A seller who seems to uniquely understand my current needs and pain points. When I feel heard and understood I'm more likely to buy. I'm also more likely to buy if the seller seems like a genuine person.


Answered a year ago

- Knowledge (= adds to before- and after-buying experience! giving me insight on right aftercare of product, where it comes from, other interesting facts/stories about it)

- Know-How (= adds to value! showing me for example how to better wear that particular garment by rolling up the sleeves or quickly shortening the leg length in the store etc.)

- Genuine hosting (= adds to positive perception of brand! me not being part of a transaction, but me being welcomed as a guest aka they are just happy I am there independently of whether I will buy or not)

- Right product (to make the decision I need some time, do not want to be pressured by sales person, but being able to "be alone" with the product and think about it a bit)


Answered a year ago

The brain has two sides, and people often describe themselves as left-brained (logical and analytical) or right-brained (intuitive, subjective). The truth about your grey matter isn’t so black and white. Even if you might lean one way or the other, both sides of the brain still matter in your thought processes, and certainly in your buying decisions. We’re not robots, so we will never make purchase decisions based solely on logical factors, such as economics (cost-benefit ROI analysis) or politics.

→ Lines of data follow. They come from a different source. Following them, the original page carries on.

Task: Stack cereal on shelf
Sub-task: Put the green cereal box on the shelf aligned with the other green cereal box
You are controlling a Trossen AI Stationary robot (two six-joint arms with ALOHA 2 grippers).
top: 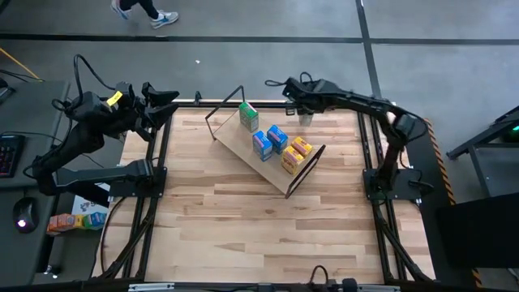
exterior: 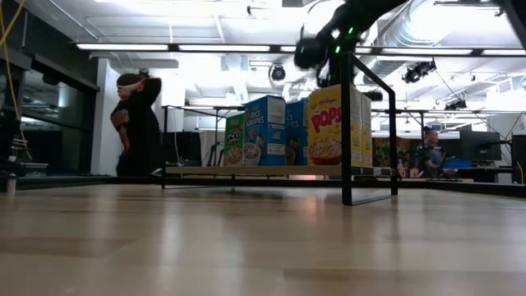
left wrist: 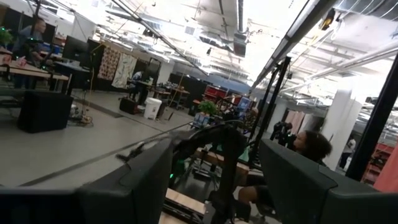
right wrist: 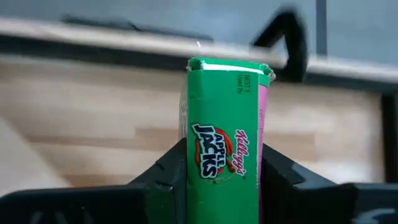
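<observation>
The right gripper (right wrist: 222, 177) sits at the far edge of the bench (top: 268, 227), its jaws flanking an upright green cereal box (right wrist: 224, 143) — touching its sides, by the look of it, though whether the pinch is firm I cannot tell. So the step in hand is picking up the last box. Five boxes (top: 276, 139) already stand in a row on the tilted shelf (top: 243, 146). Next — lift clear and carry it across to the row. The left gripper (top: 166, 101) waits off the bench's far left corner, jaws spread.

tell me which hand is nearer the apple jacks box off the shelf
Right. The right hand has that green box between its fingers by the table's far edge; the left hand waits past the far left corner.
</observation>
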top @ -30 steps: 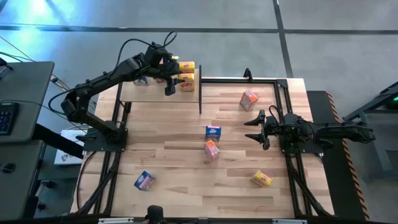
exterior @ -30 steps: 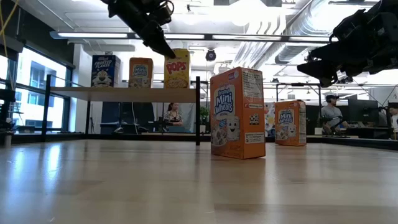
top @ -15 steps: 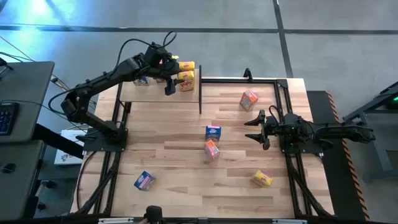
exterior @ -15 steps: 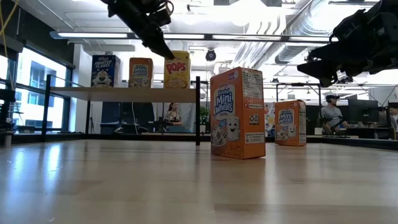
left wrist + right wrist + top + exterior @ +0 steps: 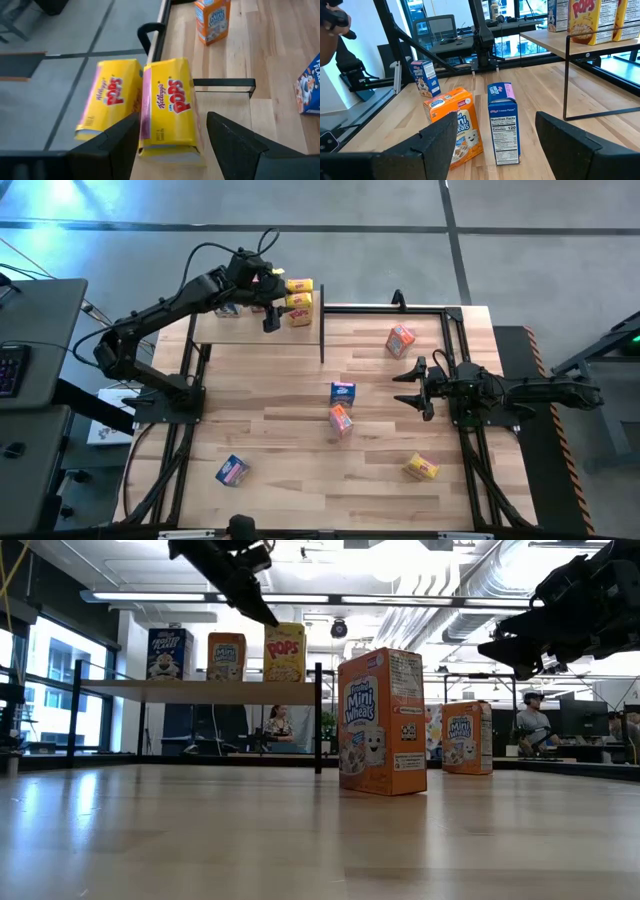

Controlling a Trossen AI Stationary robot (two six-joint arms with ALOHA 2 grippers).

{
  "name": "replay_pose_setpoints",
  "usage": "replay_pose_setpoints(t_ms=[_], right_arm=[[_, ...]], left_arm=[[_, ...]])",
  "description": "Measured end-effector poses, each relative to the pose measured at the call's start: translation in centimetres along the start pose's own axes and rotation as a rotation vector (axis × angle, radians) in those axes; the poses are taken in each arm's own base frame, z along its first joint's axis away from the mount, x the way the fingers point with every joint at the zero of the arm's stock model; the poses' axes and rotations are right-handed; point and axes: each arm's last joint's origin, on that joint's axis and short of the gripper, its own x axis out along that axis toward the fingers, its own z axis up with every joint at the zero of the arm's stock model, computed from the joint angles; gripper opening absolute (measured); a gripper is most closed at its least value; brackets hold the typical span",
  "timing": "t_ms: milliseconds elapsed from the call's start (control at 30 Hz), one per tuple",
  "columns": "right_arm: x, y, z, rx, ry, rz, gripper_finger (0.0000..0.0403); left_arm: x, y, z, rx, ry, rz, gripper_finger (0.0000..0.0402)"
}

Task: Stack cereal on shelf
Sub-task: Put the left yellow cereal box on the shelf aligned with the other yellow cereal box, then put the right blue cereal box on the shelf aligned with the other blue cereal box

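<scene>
The shelf [image 5: 250, 330] stands at the table's far left. On it, two yellow cereal boxes [image 5: 167, 107] [image 5: 107, 102] stand upright on their bottom ends, side by side. A blue box [image 5: 170, 653] stands farther left. My left gripper [image 5: 172, 118] is open just above the nearer yellow box, a finger on either side of its top; I see no touch. Five more boxes sit on the tabletop: orange [image 5: 400, 340], blue [image 5: 343, 392], orange [image 5: 341, 419], blue [image 5: 231, 470], yellow [image 5: 421, 468]. My right gripper [image 5: 412, 385] waits open at the right, pointing level toward the middle.
A black upright post [image 5: 321, 330] marks the shelf's right end, close to the yellow boxes. Black frame rails [image 5: 455, 330] run along the table's edges. A person [image 5: 533, 720] sits in the room behind.
In the low view my left gripper's fingertip overlapped the top of the right-hand yellow box; now it stands just above that top. The box remains upright on the shelf.
</scene>
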Motion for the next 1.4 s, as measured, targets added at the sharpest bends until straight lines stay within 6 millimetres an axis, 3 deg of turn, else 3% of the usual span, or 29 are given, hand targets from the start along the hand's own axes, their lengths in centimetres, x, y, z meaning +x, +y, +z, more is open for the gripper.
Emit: replay_pose_setpoints(t_ms=[433, 767, 1033, 1400], right_arm=[[0.0, 0.0, 0.0, 0.000, 0.000, 0.000, 0.0261], [0.0, 0.0, 0.0, 0.000, 0.000, 0.000, 0.0261], [0.0, 0.0, 0.0, 0.000, 0.000, 0.000, 0.0261], [0.0, 0.0, 0.0, 0.000, 0.005, -0.001, 0.0261]], left_arm=[[-3.9, -2.2, 1.5, -0.010, -0.040, 0.058, 0.0221], [-4.8, -8.0, 3.9, 0.026, -0.102, -0.087, 0.0221], [-2.8, -13.3, 5.7, 0.067, -0.101, -0.171, 0.0221], [2.9, -18.3, 6.2, 0.063, -0.047, -0.250, 0.0221]])
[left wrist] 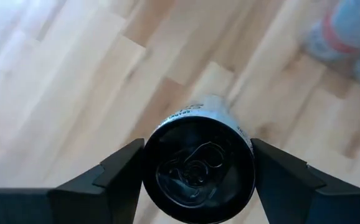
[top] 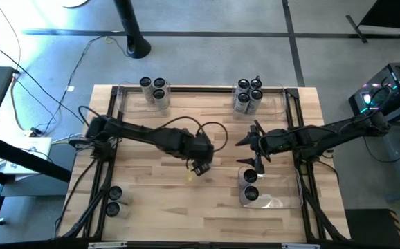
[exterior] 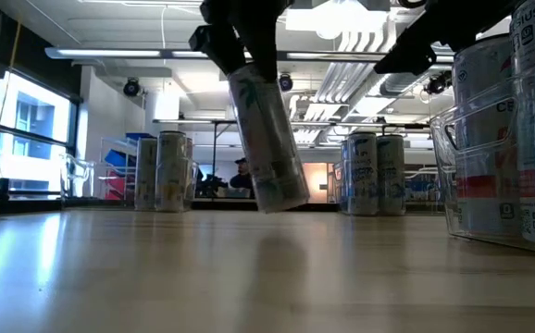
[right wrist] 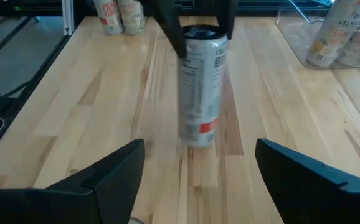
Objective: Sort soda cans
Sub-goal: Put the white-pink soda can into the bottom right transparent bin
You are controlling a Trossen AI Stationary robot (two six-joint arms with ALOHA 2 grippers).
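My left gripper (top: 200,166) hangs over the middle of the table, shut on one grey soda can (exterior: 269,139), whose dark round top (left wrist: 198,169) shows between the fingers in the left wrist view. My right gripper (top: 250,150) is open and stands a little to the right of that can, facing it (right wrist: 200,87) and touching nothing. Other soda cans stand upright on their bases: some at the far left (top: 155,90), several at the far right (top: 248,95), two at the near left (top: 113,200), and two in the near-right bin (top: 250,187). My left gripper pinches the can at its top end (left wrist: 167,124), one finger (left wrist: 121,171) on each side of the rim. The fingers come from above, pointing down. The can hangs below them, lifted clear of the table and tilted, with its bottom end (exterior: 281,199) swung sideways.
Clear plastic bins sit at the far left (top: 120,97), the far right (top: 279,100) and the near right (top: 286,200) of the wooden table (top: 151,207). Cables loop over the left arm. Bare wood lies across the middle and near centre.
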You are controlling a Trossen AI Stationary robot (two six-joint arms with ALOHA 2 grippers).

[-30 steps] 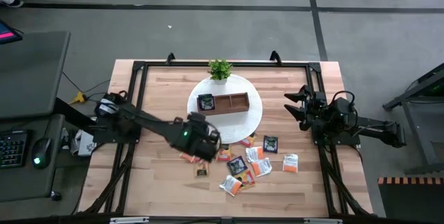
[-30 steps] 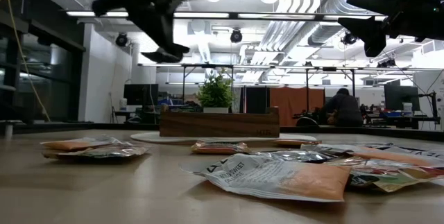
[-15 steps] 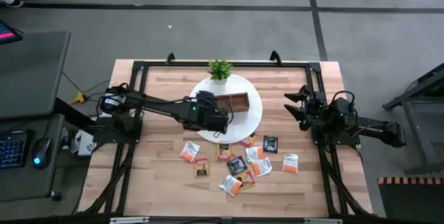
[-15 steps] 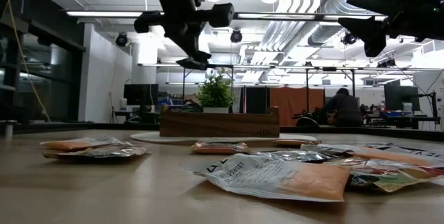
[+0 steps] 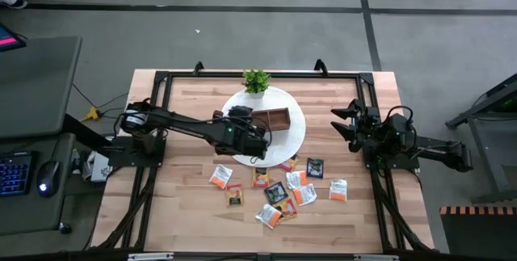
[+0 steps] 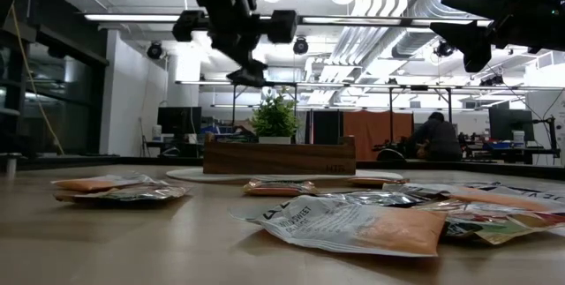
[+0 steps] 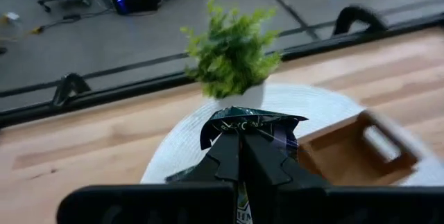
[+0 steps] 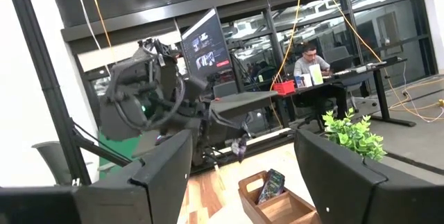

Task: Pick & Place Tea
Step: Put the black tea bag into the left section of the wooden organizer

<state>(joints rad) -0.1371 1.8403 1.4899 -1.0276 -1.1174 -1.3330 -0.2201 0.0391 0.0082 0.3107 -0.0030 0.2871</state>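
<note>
The left tool [image 7: 239,148] is shut tight on a dark tea bag [image 7: 250,123]. It holds the bag up in the air, over the left end of the tray [image 5: 269,119]. In the low view the left tool [image 6: 250,75] hangs well above the tray [image 6: 279,156] and does not touch it. The held bag sticks out past the tips of the two fingers [image 7: 267,161], and it looks a bit bent at the top.

The tray is brown wood and sits on a round white mat [image 5: 295,136] near the far side of the bench [image 5: 186,103]. One dark bag [image 8: 272,184] already stands in a box of the tray [image 8: 277,207], as the right wrist view shows. From above, the left arm covers that end of the tray.

A small green plant [image 5: 256,81] stands just behind the tray, at the far edge of the mat.

The other tea bags [image 5: 283,190] lie flat on the bench on the near side of the tray. Some are orange, some are white and some are dark. Most sit close in a heap, with some touching or on top of each other. Two bags [image 5: 226,184] lie a little off from the heap, toward the left arm's side.

The right tool [image 5: 343,124] waits off to the right of the tray, up in the air. Its fingers are wide open and it holds nothing.

A person [image 6: 434,137] sits far off in the room behind the tray.
</note>
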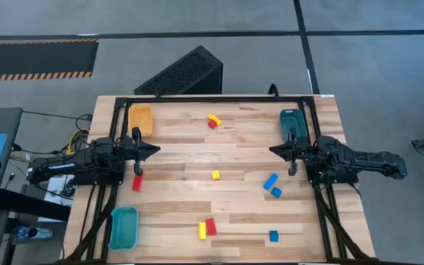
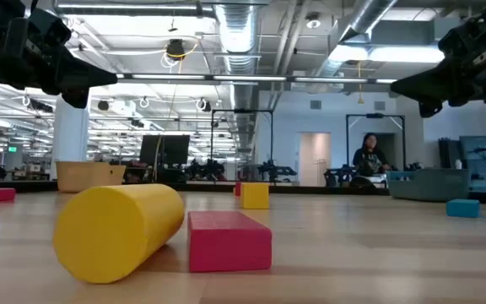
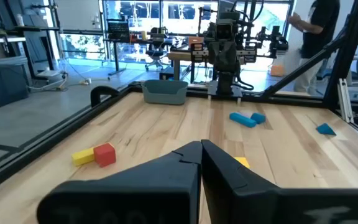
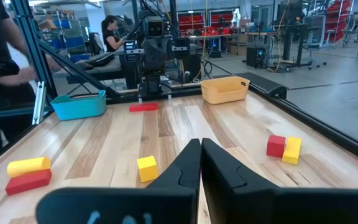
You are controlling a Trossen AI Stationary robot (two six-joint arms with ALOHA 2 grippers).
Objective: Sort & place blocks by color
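Both hands are pressed together and empty: your left hand (image 1: pixel 155 149) hovers near the flat red block (image 1: pixel 137 182) on the wooden bench (image 1: pixel 182 177). Spread its fingers first, then descend squarely over that block; your right hand (image 1: pixel 274 150) waits opposite.

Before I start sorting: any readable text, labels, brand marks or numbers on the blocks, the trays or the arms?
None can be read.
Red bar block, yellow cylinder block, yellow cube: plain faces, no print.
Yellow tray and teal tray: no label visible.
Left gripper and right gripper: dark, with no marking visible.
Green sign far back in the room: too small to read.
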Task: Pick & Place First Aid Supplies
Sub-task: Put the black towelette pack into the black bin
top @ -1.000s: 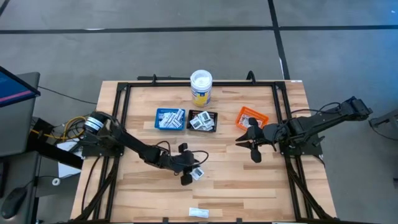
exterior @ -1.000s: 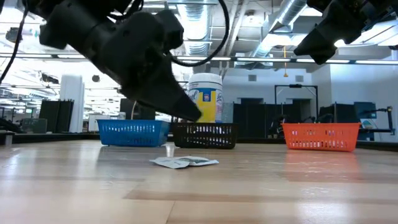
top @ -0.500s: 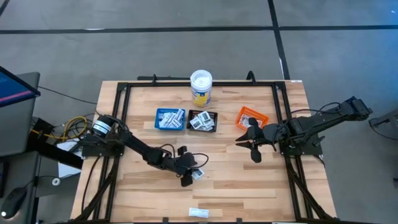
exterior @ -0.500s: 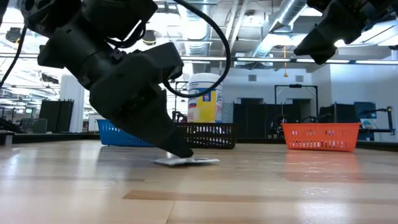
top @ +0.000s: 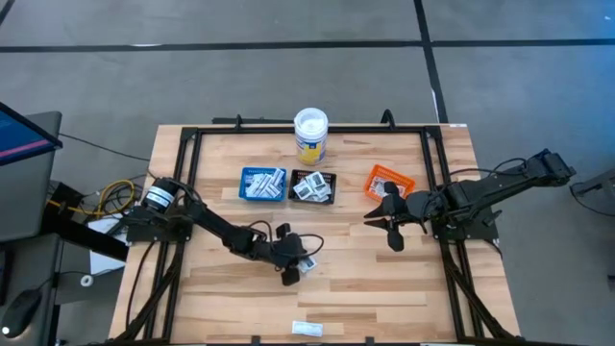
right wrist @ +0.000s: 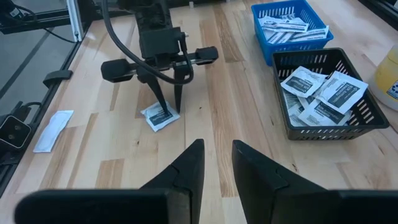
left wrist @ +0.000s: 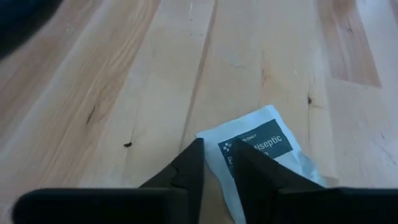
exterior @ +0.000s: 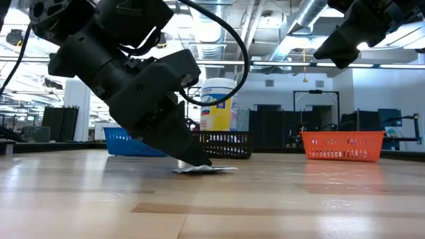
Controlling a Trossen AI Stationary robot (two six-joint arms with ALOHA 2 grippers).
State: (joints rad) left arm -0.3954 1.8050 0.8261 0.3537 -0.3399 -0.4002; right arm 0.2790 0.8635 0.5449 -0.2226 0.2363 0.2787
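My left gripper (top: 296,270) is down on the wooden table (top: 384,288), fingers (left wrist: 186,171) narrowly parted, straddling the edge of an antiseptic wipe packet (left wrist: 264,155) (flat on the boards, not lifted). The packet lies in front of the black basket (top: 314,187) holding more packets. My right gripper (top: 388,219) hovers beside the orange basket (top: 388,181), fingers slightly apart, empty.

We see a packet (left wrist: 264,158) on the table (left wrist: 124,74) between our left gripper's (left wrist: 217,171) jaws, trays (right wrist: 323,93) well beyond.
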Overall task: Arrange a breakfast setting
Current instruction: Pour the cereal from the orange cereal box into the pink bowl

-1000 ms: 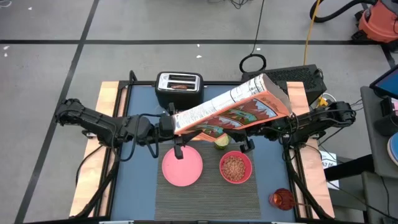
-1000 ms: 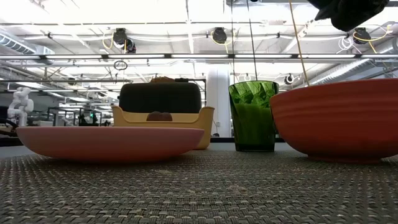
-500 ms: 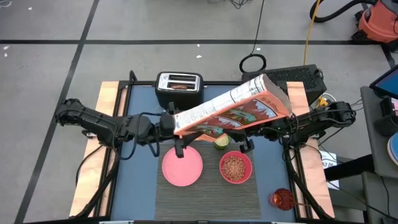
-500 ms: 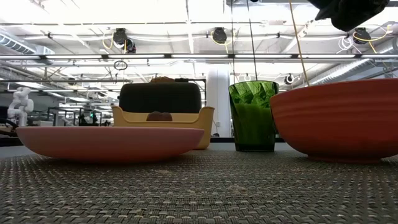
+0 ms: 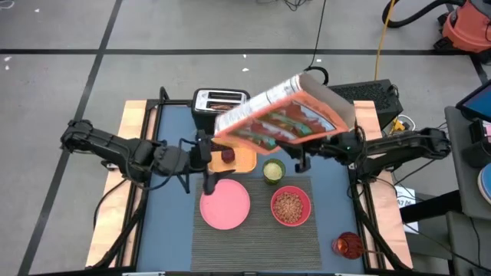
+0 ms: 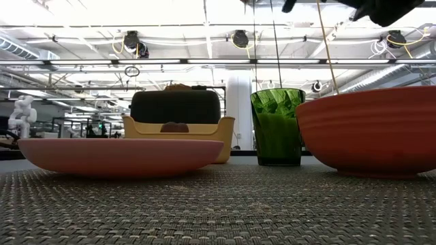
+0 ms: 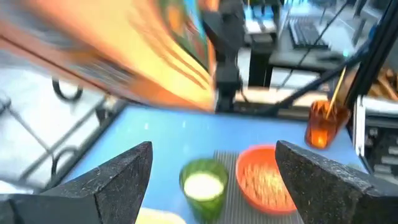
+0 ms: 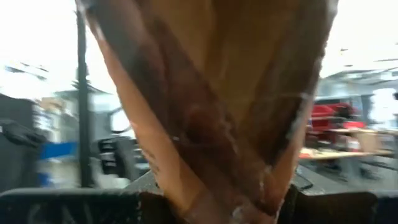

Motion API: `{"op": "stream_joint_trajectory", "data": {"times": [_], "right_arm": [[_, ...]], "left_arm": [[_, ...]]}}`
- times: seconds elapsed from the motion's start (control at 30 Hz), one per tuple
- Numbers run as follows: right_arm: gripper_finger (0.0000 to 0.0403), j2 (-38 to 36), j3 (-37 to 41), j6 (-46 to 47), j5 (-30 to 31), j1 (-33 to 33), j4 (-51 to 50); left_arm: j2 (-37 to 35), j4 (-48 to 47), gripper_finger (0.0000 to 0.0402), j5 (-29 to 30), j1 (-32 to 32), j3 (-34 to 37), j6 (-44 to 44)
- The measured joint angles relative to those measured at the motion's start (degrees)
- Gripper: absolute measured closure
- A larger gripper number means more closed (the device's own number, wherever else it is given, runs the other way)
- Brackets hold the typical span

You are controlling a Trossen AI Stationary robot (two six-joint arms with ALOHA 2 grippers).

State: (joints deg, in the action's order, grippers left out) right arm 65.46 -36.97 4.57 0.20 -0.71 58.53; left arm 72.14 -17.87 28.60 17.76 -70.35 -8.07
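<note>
High view: my right gripper point(image 5: 301, 159) pinches the orange-red cereal box point(image 5: 282, 123) aloft above the pink bowl point(image 5: 290, 205), long axis pointing toward my left gripper point(image 5: 205, 153), spread wide beside it.

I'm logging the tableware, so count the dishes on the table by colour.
Pink: 2, the plate and the cereal-filled bowl.
Green: 1, the cup.
Orange: 1, the glass at the table's corner.
Total: 4.
</note>
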Motion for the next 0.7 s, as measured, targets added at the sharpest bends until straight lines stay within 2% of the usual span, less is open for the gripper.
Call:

Think about when someone buys a Ferrari. They might have seen a photo of the fire-red sleek machine and fallen in love with it instantly. Of course, they will then justify the decision by looking up mechanical specifications – the car’s horsepower, cutting-edge engine, aerodynamic design, safety record, maintenance requirements, etc. That’s both sides of the brain working in concert for this purchase decision.


Answered a year ago

First, I must have a need. aka "Find a need and fill it."

Second, I must have a reason to act sooner rather than later. Reminder: the fear of failure is greater than the need to succeed. So tell me how I am failing today by not acting.

Third, I must have resources that I can direct or redirect to purchase your good(s) and/or service(s).

Finally, and this is key for most people, you have to show me a vision of how you "make it all happen" for and with me. Tell me a story. A compelling one where I become the hero.